Conceptions of God as being omnipotent, even in a limited sense, include an assertion that God is also omniscient, not only knowing all that was but all that will be. Predestination in the classical Christian and especially Calvinist understandings include an understanding of this complete omniscience. But certain work in quantum physics is making this seem less defensible than it once was.
Omniscience in any traditional sense requires God to know the position, velocity, and spin of every particle and the properties of every wave in the universe at all times. The discovery of the now well-known “observer effect” through the double slit experiment shows that the presence or absence of an observer changes the behavior of a particle. In the experiment a series of particles (photons, electrons, atoms, even certain molecules) are fired at a screen one at a time with a barrier with two vertical slits between the source of the particles and the screen. When light or any other wave passes through such a barrier the interference of the waves creates a series of vertical lines on the screen. When particles are shot one at a time through the same double-slit barrier they should form two lines, as they are not interacting with other particles.

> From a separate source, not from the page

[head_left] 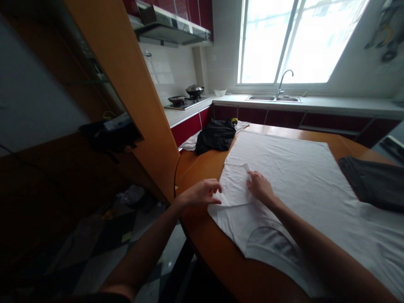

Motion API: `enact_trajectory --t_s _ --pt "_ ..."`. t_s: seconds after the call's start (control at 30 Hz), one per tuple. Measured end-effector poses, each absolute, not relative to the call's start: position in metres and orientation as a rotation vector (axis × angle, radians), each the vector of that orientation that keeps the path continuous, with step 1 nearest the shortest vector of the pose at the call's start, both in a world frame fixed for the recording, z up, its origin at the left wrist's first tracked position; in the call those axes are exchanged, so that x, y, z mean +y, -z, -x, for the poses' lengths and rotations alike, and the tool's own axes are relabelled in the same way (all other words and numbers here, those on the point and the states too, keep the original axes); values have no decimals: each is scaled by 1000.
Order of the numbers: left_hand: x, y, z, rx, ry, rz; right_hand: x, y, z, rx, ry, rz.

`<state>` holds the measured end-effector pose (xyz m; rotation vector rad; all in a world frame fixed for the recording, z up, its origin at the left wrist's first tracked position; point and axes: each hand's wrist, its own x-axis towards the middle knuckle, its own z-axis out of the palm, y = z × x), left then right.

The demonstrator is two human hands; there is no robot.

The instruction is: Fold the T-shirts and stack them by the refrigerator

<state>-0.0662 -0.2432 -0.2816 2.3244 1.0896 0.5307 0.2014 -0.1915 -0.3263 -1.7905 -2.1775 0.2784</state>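
White cotton T-shirt (pixel 293 168) w/ round collar: spread on orange-brown wooden table w/ curved edge (pixel 202 244), neckline toward the person, one sleeve folded in over the body. L hand (pixel 206 191): at the folded sleeve's outer edge, thumb and fingers apart; contact w/ cloth can't be confirmed. R hand (pixel 260 185): on the shirt near the sleeve's raised end, fingers bent; can't tell if pinching cloth. Dark grey folded garment (pixel 375 181): R side of table, beside shirt. Black crumpled cloth (pixel 216 134): far L part of table, w/ white fabric under it.
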Motion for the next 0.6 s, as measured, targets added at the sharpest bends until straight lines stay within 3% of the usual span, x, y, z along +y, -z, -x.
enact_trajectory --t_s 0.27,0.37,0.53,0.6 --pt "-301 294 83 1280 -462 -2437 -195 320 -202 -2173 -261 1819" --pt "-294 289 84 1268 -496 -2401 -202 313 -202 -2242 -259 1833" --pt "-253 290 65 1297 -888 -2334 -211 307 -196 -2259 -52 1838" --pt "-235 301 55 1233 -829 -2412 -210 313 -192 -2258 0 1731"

But the experiment finds that particles shot one at a time still behave as if they were interacting waves. When experimenters try to observe how the individual particles are behaving, they create a double-slit pattern like they should once again. When the particles are not observed, they act like waves again. The mere presence of an observer changes their behavior from that of a particle to that of a wave.
If God were always observing all particles, such a result would not be possible. God’s omnipotence would mean that the particles would never be unobserved and therefore would always behave as particles and never as waves. But as in the experiment and throughout the universe, particles behave as waves all the time. It therefore follows that God could not be observing every particle at every time, and therefore does not have unqualified omniscience.
A possible counterargument is that God could know the properties of the particles/waves in the double-slit experiment without observing them. This would imply, however, that God’s knowledge springs into existence with no relationship to the matter it describes, like a kind of “quantum esp.” It asserts that God does not observe the universe, he just happens to have intelligence that matches the universe exactly.
Research on the observer effect is still limited and it may be that we will find that only certain ways of knowing the behavior of the particle change its behavior or we may find that knowing the behavior of the particle at all is sufficient to change its behavior. So we may see in the future this new research in quantum physics shed light on certain aspects of the nature of God himself.